Para el autor de De cuerpos y travesías: una antropología de cuerpos y afectos, es importante comprender que colonialidad y colonialismo no significan lo mismo. El colonialismo implica la existencia de una matriz colonial de poder y de administración que ayuda a mantener la dominación mientras que la colonialidad es todo aquel contexto que pervivió, incluso, una vez terminada la dominación colonial y tiene sus remanentes en la estética, el cine, la publicidad, hasta el día de hoy, pues permite la dominación y la funcionalidad de muchas formas coloniales de pensar.

Lo contrario a la pervivencia de dicha estructura sería la decolonialidad, es decir, el desprendimiento de esa lógica colonial y de sus efectos. “Realizar una operación de alejamiento de la visión eurocéntrica del mundo y abrir el pensamiento a otras experiencias, teorías e ideas, pero sobre todo, a los otros, aquellos descalificados históricamente por una visión colonial”, propone el estudioso crítico de las teorías de género y autor de numerosos artículos sobre las diferentes realidades sociales del género.

Lo queer

Ante la postura de un mundo en el que sólo existían dos posibilidades de ser: hombre o mujer, asumiendo que el sexo determina el género de las personas, cercando las posibilidades de sexualidad e identidad a un contexto binario, surgen planteamientos teóricos cuestionadores de esa visión.

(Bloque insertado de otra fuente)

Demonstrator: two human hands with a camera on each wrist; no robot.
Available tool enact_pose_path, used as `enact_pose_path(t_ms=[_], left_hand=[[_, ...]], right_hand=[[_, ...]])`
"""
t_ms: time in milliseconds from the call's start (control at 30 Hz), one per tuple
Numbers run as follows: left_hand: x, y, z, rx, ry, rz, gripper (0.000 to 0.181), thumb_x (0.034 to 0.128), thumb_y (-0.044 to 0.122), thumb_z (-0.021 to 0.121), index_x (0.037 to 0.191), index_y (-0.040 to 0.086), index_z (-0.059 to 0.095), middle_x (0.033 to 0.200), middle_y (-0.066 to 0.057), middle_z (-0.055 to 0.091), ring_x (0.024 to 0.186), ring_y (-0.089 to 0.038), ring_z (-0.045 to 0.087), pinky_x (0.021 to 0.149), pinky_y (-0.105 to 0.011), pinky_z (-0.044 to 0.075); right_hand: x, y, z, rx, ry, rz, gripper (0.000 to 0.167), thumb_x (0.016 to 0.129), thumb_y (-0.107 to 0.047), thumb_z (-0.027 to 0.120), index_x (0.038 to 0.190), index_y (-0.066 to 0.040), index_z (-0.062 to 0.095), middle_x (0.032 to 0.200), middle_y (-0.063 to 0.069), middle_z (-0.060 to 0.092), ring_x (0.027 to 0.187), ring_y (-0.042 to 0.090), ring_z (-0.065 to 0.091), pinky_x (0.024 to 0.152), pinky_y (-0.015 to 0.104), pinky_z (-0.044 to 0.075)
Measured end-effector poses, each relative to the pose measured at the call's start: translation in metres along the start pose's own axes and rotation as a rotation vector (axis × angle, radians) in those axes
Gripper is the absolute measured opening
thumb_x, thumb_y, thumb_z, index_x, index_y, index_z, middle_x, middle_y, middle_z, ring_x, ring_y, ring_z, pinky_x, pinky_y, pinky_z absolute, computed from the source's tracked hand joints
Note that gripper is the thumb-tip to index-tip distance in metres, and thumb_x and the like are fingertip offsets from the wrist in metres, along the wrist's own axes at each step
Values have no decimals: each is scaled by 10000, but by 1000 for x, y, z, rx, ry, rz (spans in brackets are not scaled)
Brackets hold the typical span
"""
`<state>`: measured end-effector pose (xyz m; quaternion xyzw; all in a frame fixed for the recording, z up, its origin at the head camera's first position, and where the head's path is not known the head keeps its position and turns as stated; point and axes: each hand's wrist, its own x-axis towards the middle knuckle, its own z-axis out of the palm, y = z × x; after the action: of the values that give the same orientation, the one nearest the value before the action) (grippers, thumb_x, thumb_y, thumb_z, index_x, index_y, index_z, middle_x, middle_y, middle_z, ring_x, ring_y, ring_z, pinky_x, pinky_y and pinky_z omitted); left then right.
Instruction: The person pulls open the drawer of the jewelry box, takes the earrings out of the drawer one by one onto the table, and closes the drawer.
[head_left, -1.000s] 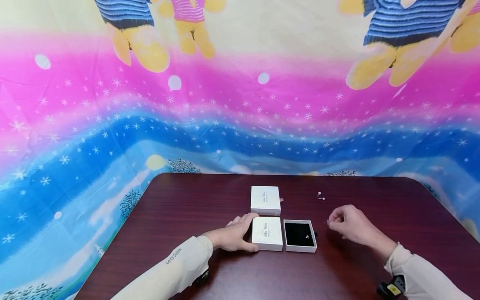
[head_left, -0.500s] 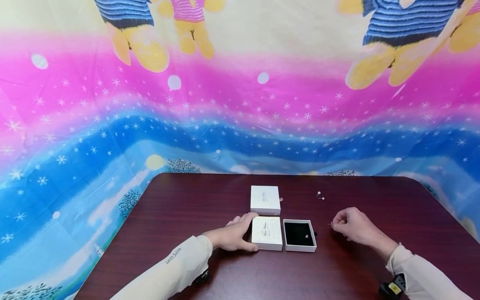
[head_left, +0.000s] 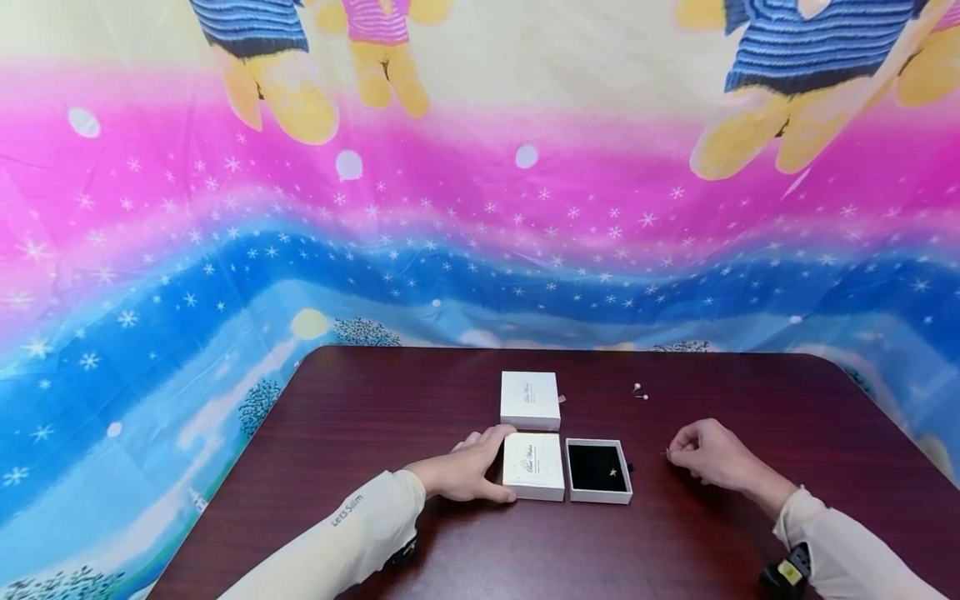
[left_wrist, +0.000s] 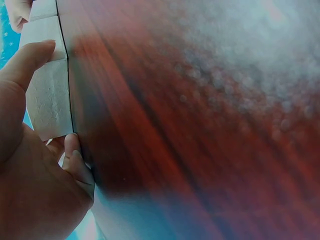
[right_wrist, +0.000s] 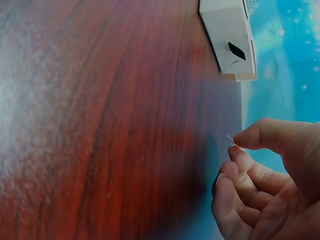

Uno de ellos es la teoría queer, nacida bajo la idea de reconceptualizar sexualidades e identidades alejadas de la homogeneización cultural.

Con muchos años de experiencia reflexionado sobre lo que implica el vocablo queer, el investigador brasileño considera que el término surgió como una crítica hacia los intentos de establecer categorías identitarias con respecto a la orientación sexual, identidad o expresión de género de la persona, de agrupar a los cuerpos disidentes, de visualizar al mundo como binario, únicamente con la posibilidad de existencia de dos sexos, privilegiando la epistemología heterosexual dominante en muchos campos de la ciencia y de la sociedad, e incluso la normalización de los términos lésbico y gay que han impedido la visibilización de otras orientaciones sexuales, identidades y expresiones de género.

A esto se suma que dentro de lo queer tiene cabida lo malentendido como “lo extraño”, eso alejado de las definiciones identitarias e inconforme con la visión eurocéntrica, heterosexual y blanca, orgulloso de su manera de ser. Por tanto, no podría concebirse una sola explicación del concepto ni un intento por universalizarlo y convertirlo en una categoría única de conocimiento. Por el contrario, para el especialista, el origen del planteamiento de lo queer, recargado en la idea que es una indagación crítica alejada de la pretensión de llegar a un consenso universal, implica una permanente duda, un riesgo latente de transformación, una alejamiento constante de la interpretación tradicional de los cuerpos, una decolonización de dicho conocimiento.

Nuevas generaciones

¿Qué ocurre si la teoría queer sale del espacio donde fue concebida, el Norte global, y aterriza en otras latitudes geográficas como el Sur? Para Gomes Pereira la respuesta apunta a que se encontraría con el pensamiento decolonial, pues ambas visiones interrogan a las propuestas teóricas que generalizan presupuestos y eluden de sus formulaciones a los otros. De cierta manera, ambas posturas critican “la colonialidad del poder”, ya sea sobre los cuerpos, las sexualidades o las sociedades, y por tanto, continuarían con su tarea crítica al no aceptar imposiciones teóricas excluyentes en las que aquello cuyo lugar en las construcciones epistemológicas y sociales tradicionales no tiene cabida pero que desde estas perspectivas tienen un lugar fundamental y preponderante. 

Así, lo queer decolonial sería un movimiento que busca eliminar las distancias derivadas de la excesiva categorización recurrente del pensamiento occidental a través de la apuesta por otros cuerpos, saberes y experiencias. Este es el lugar de Cilene, un discurso inacabado, cuya provocación deriva en la apertura a otras formas de pensamiento y de ver las realidades.